Give again, word for word, each line below starting at the one that contains "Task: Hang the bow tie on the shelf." and ending at the one that contains "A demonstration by".

┄┄┄┄┄┄┄┄┄┄┄┄┄┄┄┄┄┄┄┄

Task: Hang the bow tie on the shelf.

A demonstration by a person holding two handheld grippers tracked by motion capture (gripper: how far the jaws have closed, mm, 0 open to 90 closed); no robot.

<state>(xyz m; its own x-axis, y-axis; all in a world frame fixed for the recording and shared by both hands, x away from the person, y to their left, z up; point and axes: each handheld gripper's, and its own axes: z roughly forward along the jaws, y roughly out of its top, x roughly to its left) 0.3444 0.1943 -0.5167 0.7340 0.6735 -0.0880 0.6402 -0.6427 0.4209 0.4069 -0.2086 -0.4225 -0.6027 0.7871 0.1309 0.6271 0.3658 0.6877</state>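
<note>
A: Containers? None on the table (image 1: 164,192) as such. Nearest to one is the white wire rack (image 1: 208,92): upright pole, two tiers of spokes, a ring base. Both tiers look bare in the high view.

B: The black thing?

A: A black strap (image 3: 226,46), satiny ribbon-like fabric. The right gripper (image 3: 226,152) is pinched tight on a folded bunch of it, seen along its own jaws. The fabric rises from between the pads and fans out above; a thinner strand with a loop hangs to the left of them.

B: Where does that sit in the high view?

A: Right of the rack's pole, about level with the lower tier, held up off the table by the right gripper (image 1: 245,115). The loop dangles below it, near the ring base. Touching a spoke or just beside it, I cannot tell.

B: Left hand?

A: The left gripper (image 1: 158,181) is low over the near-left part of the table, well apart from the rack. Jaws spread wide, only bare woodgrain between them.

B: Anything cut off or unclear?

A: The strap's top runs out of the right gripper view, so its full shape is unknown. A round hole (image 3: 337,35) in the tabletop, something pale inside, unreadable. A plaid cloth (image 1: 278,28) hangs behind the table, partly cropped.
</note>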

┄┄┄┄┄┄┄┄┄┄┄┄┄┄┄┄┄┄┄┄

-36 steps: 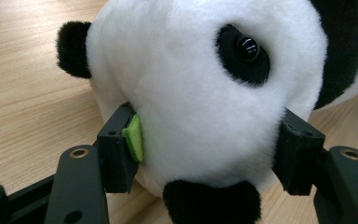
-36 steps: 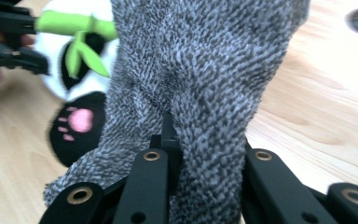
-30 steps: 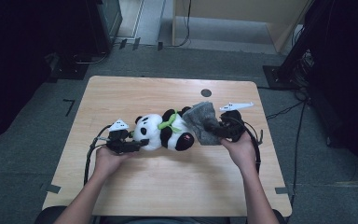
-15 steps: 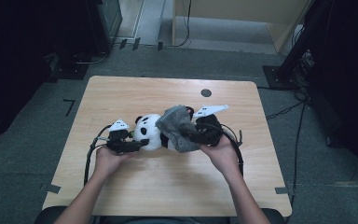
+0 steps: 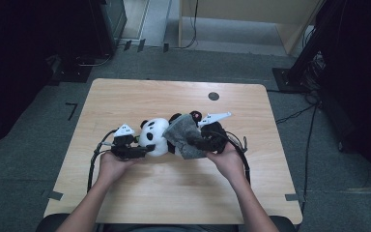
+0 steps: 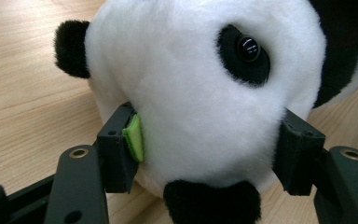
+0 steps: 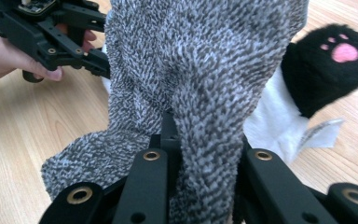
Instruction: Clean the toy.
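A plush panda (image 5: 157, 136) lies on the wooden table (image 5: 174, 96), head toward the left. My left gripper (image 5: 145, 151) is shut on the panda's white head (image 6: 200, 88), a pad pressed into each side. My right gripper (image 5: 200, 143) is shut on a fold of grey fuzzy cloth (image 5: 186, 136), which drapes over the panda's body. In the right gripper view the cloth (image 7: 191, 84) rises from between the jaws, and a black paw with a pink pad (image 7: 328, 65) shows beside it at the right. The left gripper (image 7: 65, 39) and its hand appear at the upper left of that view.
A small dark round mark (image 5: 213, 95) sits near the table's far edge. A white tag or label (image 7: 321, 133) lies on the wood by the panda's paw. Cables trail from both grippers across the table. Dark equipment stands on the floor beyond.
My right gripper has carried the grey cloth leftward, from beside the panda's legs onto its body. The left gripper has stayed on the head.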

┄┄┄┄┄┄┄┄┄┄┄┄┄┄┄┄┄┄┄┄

## ANSWER TO THIS EXERCISE
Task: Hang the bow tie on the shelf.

A demonstration by a person holding two handheld grippers tracked by motion capture (gripper: how far the jaws have closed, mm, 0 open to 90 closed); no robot.

This answer is now complete.